-- The task --
What to return is the tail of the data, from the line that contains "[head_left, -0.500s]" down to the last line, copied exactly.

-- Source data --
====
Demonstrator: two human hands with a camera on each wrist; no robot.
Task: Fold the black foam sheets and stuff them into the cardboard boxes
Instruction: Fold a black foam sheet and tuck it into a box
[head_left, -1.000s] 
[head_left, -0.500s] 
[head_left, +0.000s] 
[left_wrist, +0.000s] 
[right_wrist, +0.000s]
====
-- Reply to the task --
[head_left, -0.500s] 
[head_left, +0.000s] 
[left_wrist, +0.000s] 
[right_wrist, +0.000s]

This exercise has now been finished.